On September 4, the CFPB published its Spring 2025 Unified Agenda on the Office of Information and Regulatory Affair’s website. The agenda identifies 24 regulatory items across the final, proposed, and prerule stages, covering a wide range of consumer finance issues.

The Bureau explained in a notice that this agenda covers the period from June 2025 through May 2026 and focuses primarily on updating projects from the Fall 2024 agenda, reconsidering recently completed rulemakings, and adding limited new initiatives. These include potential rulemakings on unfair, deceptive, or abusive acts and practices, adjustments to larger participant thresholds, and other actions to recalibrate existing regulatory frameworks.
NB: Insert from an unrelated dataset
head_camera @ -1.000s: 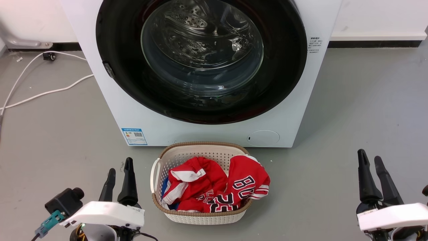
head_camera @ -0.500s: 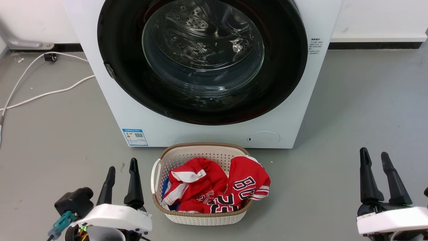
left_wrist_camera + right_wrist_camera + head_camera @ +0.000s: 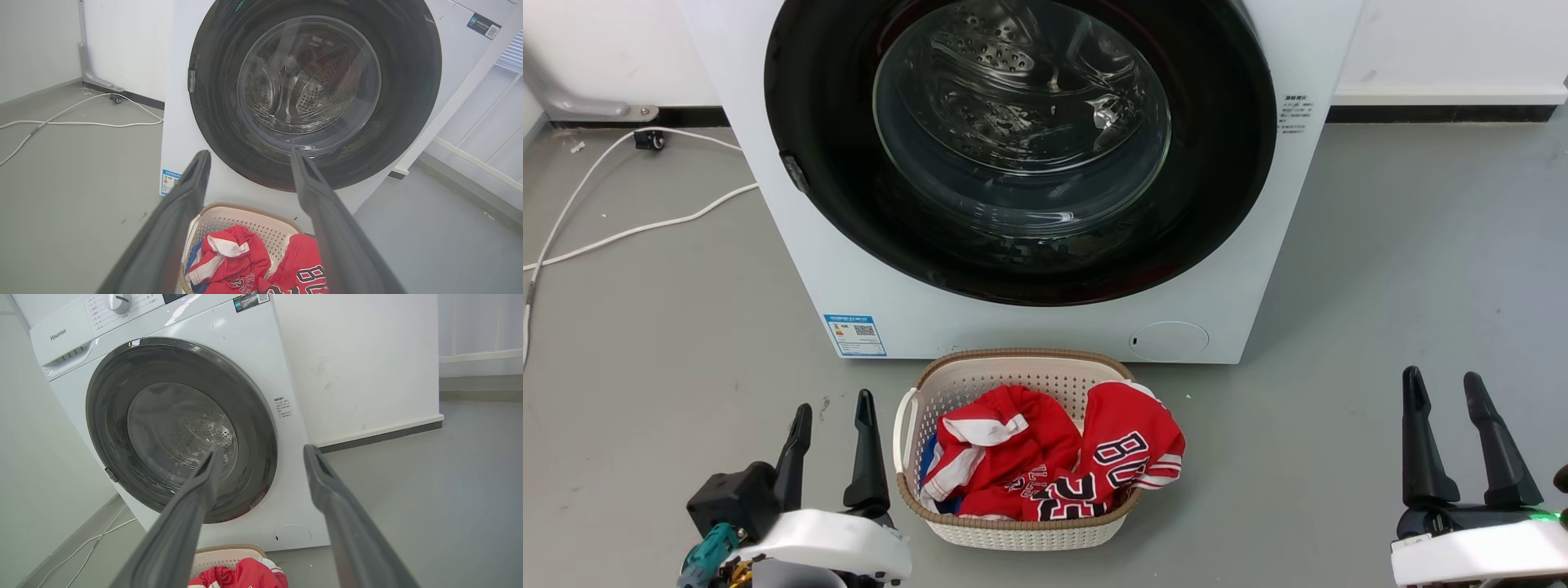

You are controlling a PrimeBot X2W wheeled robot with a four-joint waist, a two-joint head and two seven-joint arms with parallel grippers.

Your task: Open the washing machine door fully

The agenda groups these 24 items into three stages of rulemaking, including:

  • Final rule stage. The Bureau is finalizing amendments to mortgage servicing under Regulation X, new requirements under the Financial Data Transparency Act, and changes to remittance transfers under Regulation E. It is also rescinding COVID-era mortgage protections and retaining state official notification procedures.
  • Proposed rule stage. The Bureau plans to rescind the nonbank registry and adjudication rules, revise supervision designation proceedings, and reconsider the payday lending, open banking, and small business lending rules. Other proposals cover guidance procedures, periodic regulatory review, and standards for supervisory designations and ECOA disparate impact.
  • Prerule stage. Early initiatives included a rule defining the boundaries of UDAAP, proposals on coerced debt and identity theft under Regulation V, rescission of loan originator compensation requirements, new discretionary servicing rules, and larger participant threshold reviews in several consumer finance markets.

Putting It Into Practice: The Spring 2025 agenda reflects the Bureau’s recalibration under new leadership, with several items already advancing since April, including changes to nonbank supervision, designation standards, state enforcement notifications, and larger participant thresholds (previously discussed hereherehere, and here). The CFPB has already taken multiple steps to scale back rules adopted under prior leadership, and this agenda signals that deregulatory activity is likely to continue. At the same time, state regulators are advancing their own enforcement and legislative agendas, so overall compliance obligations remain significant. Financial institutions and fintech companies should monitor developments at both levels and engage in the rulemaking process to help shape the Bureau’s evolving framework.